Pemerintah berencana menyatukan wilayah waktu Indonesia yang sekarang
ini dibagi menjadi tiga zona waktu, yaitu Waktu Indonesia bagian Barat
(WIB), Tengah (Wita), dan Timur (WIT). Rencananya, pemerintah akan
memakai Wita sebagai patokan. Hal ini dilakukan, di antaranya, demi
efisiensi birokrasi dan peningkatan daya saing ekonomi.
"(Penyatuan waktu) untuk (peningkatan) national productivity yang
tadinya kita hanya 190 juta penduduk yang jamnya sama (dalam zona WIB)
sekarang 240 juta penduduk," sebut Edib Muslim, Kadiv Humas dan Promosi
KP3EI (Komite Percepatan dan Perluasan Pembangunan Ekonomi Indonesia),
dalam workshop internalisasi MP3EI kepada insan pers, di Bogor, Sabtu
(10/3/2012).
Sekarang ini, Indonesia terbagi dalam tiga zona waktu. Selisih antara
zona waktu yakni satu jam.

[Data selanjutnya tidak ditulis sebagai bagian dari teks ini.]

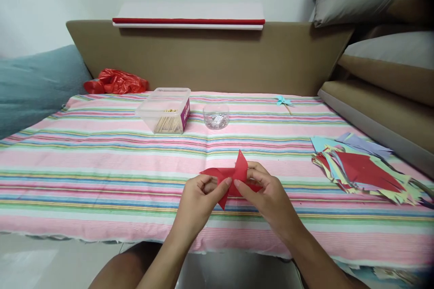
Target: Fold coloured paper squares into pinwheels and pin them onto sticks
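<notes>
A red paper pinwheel is held between both my hands above the striped cloth, its pointed blades sticking out at the top, left, bottom and right. My left hand grips it from the left, thumb pressed near the centre. From the right, my right hand pinches it, with its thumb near the centre too and the fingers behind the paper. The fingertips behind the paper are partly hidden.
Beyond my hands stand a clear plastic box of thin wooden sticks and a round clear container of small items. A blue pinwheel lies at the back right. Cut coloured paper is piled on the right; a red plastic bag sits back left.
</notes>
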Demonstrator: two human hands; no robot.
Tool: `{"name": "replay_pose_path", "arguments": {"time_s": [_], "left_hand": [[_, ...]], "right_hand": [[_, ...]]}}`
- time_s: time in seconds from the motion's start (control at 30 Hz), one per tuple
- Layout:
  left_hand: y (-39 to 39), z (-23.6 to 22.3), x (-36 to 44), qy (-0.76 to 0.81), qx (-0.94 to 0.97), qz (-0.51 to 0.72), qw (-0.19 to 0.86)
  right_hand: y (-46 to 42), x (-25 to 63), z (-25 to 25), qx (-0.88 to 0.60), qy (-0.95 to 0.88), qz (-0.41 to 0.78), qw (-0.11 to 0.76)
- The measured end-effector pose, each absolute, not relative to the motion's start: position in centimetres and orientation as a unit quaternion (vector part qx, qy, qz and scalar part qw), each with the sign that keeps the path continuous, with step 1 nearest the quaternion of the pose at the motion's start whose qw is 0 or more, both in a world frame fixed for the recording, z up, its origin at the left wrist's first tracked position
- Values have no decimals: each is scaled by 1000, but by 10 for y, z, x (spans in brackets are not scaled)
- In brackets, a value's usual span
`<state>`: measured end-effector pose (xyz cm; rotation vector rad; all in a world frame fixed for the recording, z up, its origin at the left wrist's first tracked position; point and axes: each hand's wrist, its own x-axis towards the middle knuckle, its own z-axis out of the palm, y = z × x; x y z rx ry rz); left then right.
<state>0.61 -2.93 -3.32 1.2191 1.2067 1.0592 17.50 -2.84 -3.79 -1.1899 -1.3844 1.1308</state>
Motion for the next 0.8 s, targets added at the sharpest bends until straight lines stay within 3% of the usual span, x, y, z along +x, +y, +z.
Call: {"name": "replay_pose_path", "arguments": {"time_s": [0.23, 0.4, 0.53, 0.8], "left_hand": [[-21, -9, -1, 495, 516, 485, 504], [4, 44, -19, 440, 421, 639, 470], [27, 57, -46, 391, 356, 715, 457], [46, 16, -98, 548, 356, 648, 391]], "right_hand": [[-14, 160, -23, -471, -587, 408, 516], [4, 162, 9, -444, -525, 426, 588], [41, 179, 17, -517, -612, 339, 492], [177, 150, 17, -538, -774, 192, 272]]}}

Ini dinilai pemerintah tidak efektif,
misalnya, dalam waktu dagang antara dunia usaha di zona WIT dan WIB.
Perhitungan KP3EI, jika jam transaksi perdagangan umum di Jakarta
dimulai pukul 09.00 WIB dan berakhir pukul 17.00 WIB, maka waktu efektif
berdagang antara dunia usaha di WIT dan WIB hanya 4 jam.
Oleh karena itu, kata Edib Muslim, penyatuan waktu dilakukan demi
mendorong peningkatan kinerja birokrasi dari Sabang hingga Merauke. Hal
yang menjadi bagian dalam kerangka kerja KP3EI ini juga dimaksudkan
untuk mendorong daya saing bangsa dalam hal sosial-politik, ekonomi,
hingga ekologi.
Perhitungan KP3EI, dengan samanya ruang waktu yang berpatokan pada GMT+8
(Wita) maka masyarakat yang berada di kawasan tengah dan timur
Indonesia bisa mempunyai ruang transaksi yang lebih banyak untuk
bertransaksi dengan masyarakat di kawasan barat Indonesia.
Edib menambahkan, GMT+8 dipilih pemerintah dengan alasan sebagai
tengah-tengah antara WIB dan WIT. Namun, mengenai hal ini, pemerintah
masih akan membicarakannya lebih lanjut. "GMT+8 adalah menyampaikan
Indonesia menjadi satu waktu," pungkas Edib.